# What kind of finish is great for interior doors?



## timthetoolman (Apr 15, 2009)

Hello, i just bought some 6 panel solid pine doors to start replacing doors in the house, what kind of finish gets those doors nice and shiny and feels really thick to have a nice finish on solid wood doors? any particular recipe or brand anyone would recommend? I'd appreciate it! Tim


----------



## toddc (Mar 6, 2007)

As a contractor I use pre-cat lacquers.

ML Campbell MagnaMax is my first choice. Sherwin Williams T77-F37 & T77-F57 are second.

The ML Campbell MagnaMax has a high durability in comparison to Sherwin's precat lacquers. But the doors and trim that I did years ago are still holding up with both. It becomes more of a critical issue if it is cabinets in a bath or kitchen.


----------



## SnowyRiver (Nov 14, 2008)

I use Minwax Polycrylic semi-gloss. I usually use 3 coats with a light sanding in between. The Polycrylic dries clear and quickly, and its water based and clean up is easy. You can apply all coats in a single day. I just did 8 oak six panel doors and they turned out great. Polycrylic isnt quite as hard as regular poly, but it works just fine for doors.


----------



## swirt (Apr 6, 2010)

I'm probably going to break with tradition of uber protection here and suggest shellac and oil rubbed in (similar to a french polish, but without all the polish).

Here is my rationale. No matter what you put on a door, it is eventually going to get bumped, dinged or scratched. It is the very nature of going in and out a door. Every door in my house is a six panel pine door and only one of them has polyurethane on it. The rest are all rubbed on shellac and BLO. (Mainly the BLO is to reduce friction and keep the shellac from sticking to the pad, though I think it does add a bit of depth to the first couple coats.) 
The door with polyurethane looks like crap, the rest still look great. The reason is that when the poly gets dinged or scratched, it turns white and makes the damage look worse than it is. On the shellaced doors, the same dings appear, but they are almost invisible….and if they are really bad, a rub with just a wee bit of alcohol cleans up the finish and re-melts it into the rest. The blemeshes just look a lot more natural than they do on the poly.

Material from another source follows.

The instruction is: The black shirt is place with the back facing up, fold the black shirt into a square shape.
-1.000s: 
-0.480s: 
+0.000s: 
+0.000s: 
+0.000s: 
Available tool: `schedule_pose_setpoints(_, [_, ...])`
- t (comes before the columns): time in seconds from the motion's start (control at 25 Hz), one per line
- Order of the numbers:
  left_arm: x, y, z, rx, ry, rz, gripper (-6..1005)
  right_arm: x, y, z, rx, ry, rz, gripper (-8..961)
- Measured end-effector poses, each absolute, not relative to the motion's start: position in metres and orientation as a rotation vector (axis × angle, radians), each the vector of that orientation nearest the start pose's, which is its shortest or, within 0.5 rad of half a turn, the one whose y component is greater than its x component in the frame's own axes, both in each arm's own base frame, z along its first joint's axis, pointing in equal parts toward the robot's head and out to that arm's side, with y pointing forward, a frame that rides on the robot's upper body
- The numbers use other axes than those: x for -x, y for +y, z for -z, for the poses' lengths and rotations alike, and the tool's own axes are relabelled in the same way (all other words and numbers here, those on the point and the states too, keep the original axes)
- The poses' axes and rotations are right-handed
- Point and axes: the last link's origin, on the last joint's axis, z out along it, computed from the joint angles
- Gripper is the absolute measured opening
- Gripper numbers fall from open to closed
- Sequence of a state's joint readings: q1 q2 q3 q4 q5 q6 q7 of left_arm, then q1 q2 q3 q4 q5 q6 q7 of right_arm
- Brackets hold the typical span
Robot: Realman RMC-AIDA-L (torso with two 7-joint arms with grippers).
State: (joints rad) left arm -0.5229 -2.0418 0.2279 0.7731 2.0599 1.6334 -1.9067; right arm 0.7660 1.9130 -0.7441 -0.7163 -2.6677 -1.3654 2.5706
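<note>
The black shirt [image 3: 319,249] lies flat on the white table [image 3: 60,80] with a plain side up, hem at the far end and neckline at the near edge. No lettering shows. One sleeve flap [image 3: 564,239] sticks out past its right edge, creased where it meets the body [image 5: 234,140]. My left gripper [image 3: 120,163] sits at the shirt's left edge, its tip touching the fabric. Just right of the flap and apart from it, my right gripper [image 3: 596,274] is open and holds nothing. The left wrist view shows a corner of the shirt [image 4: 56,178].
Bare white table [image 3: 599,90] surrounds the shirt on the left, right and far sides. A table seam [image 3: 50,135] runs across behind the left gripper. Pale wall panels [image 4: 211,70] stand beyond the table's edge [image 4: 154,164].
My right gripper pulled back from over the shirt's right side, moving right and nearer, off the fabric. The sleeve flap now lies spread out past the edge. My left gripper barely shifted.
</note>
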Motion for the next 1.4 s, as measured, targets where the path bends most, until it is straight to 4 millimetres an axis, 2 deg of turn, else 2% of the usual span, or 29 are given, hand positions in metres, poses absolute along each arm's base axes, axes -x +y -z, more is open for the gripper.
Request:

The poly will only look good again if it is stripped and recoated….and if I went to all the trouble to strip it, I'd go with shellac on it instead.

I avoid really thick finishes on things like doors. They just get damaged deeper and take even more to repair. Thicker only usually offers more protection from moisture, it rarely offers more protection from impact. 
I should also point out that This shellac finish has been on my bathroom doors for years and show no effects of moisture damage.


----------



## sbryan55 (Dec 8, 2007)

Tim, when we built our house back in the late '80s we put in 6 panel pine doors throughout (over 30 doors). I put on 3 coats of polyurethane. The doors still look as good today as they did when we first put them up.


----------



## hObOmOnk (Feb 6, 2007)

Aye matey, it's spar varnish for me.
Hand wiped and rubbed to a nice glow.

Waterlox will also work.


----------



## Ger21 (Oct 29, 2009)

I just finished 4 15lite pine doors. Minwax poly. 2 coats gloss, then 2 coats satin. Sanding between each coat. glass smooth finish.


----------



## timthetoolman (Apr 15, 2009)

Hello, thanks for all the posts from everyone, it really gives me an idea of what to choose from and actually start from somewhere, thank you all !!


----------